KP: You can grow anything, but I’m willing to spend a certain amount of time on any one crop, and if a crop starts to turn into too much work for the return, I just dump it. It’s not worth it. That said, we still mess around with stuff. It takes three years for me to really hate something. The first year, I probably will blame it on doing it wrong myself. The second year, I’ll blame it on the weather. And the third year, I either hit it or I’ll just give up. [Laughter] . . . I’m trying to be a better grower. I’m not organic. I should have been just because my management was pretty low spray anyway. It’s just in the last few years, in this spot in the world, more and more people are asking me if it was organic. . .
CW: With there being more demand, are you trying to go more organic?
KP: Yeah, I have about ten acres that is organic. I don’t know quite what crop I want to mess around with for that. My neighbors do organic garlic. That’s no real trick. The people that impress me are the people that are trying to do organic sweet corn. That’s a labor of love. I don’t know how to do that. It would be fun to learn how to do that. Most of this stuff, my only complaint about organic was the fertilizer cost is brutal. If you can get your organic matter levels up to where you want, then your initial fertilizer cost sucks, but it gets better. But that first hit is just horrible. If I could kind of try to do more cover crops. In the last couple years, we have been trying to improve the soil more. I did it before to sell the straw and now I can really see the benefits of it besides the straw. It’s not just the crop to sell. It’s okay to have stuff in the ground. A couple acres of tillage radishes just to see what it will do for compaction, and that’s kind of fun. It’s fun to grow some stuff. It’s fun to mess around. Otherwise, it just becomes drudge, you know?

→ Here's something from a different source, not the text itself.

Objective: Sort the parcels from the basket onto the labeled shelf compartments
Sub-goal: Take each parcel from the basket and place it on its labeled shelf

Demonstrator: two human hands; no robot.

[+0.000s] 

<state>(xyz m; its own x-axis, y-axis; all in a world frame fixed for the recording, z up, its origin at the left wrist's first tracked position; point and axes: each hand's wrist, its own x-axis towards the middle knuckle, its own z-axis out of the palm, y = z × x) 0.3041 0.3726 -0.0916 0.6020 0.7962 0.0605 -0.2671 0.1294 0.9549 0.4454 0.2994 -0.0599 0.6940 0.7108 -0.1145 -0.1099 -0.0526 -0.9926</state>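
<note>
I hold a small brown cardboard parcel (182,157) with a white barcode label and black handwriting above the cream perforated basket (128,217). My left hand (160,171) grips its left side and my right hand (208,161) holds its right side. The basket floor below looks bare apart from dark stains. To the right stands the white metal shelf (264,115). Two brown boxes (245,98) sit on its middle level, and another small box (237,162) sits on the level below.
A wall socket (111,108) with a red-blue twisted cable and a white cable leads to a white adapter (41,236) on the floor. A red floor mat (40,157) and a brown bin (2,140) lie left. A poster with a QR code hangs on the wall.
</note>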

CW: Are there any other challenges to growing organic?
KP: Labor is terrible. Pests. I’m not a big pesticide guy, so I don’t really see that. Weed control. We used black plastic mulch since I started and every year I back off of that a little bit. That really got me going. That was my crutch for weed control. It was brutally expensive, but it worked. That and I bought a water wheel transplanter, and as soon as we could mechanize planting, that was a huge jump. Which is funny because you wouldn’t think it’d be that big of a deal. You shouldn’t have to figure that out, but I was a dairy farmer with a forestry background. I wasn’t a vegetable guy on a farm that really had no business growing vegetables on it. It grew core crops on it probably pretty good. My dad really wasn’t wrong when he said “Just grow hay.” It’s heavy. And the fact that it’s heavy, this year it was dry. It worked out. Some crops it’s not worth it to try to go organic. If I could figure out how to do some organic fruit that would be awesome, but that’s really hard. That’s blindingly hard. I don’t know. Maybe I should start with something easy. [Laughter]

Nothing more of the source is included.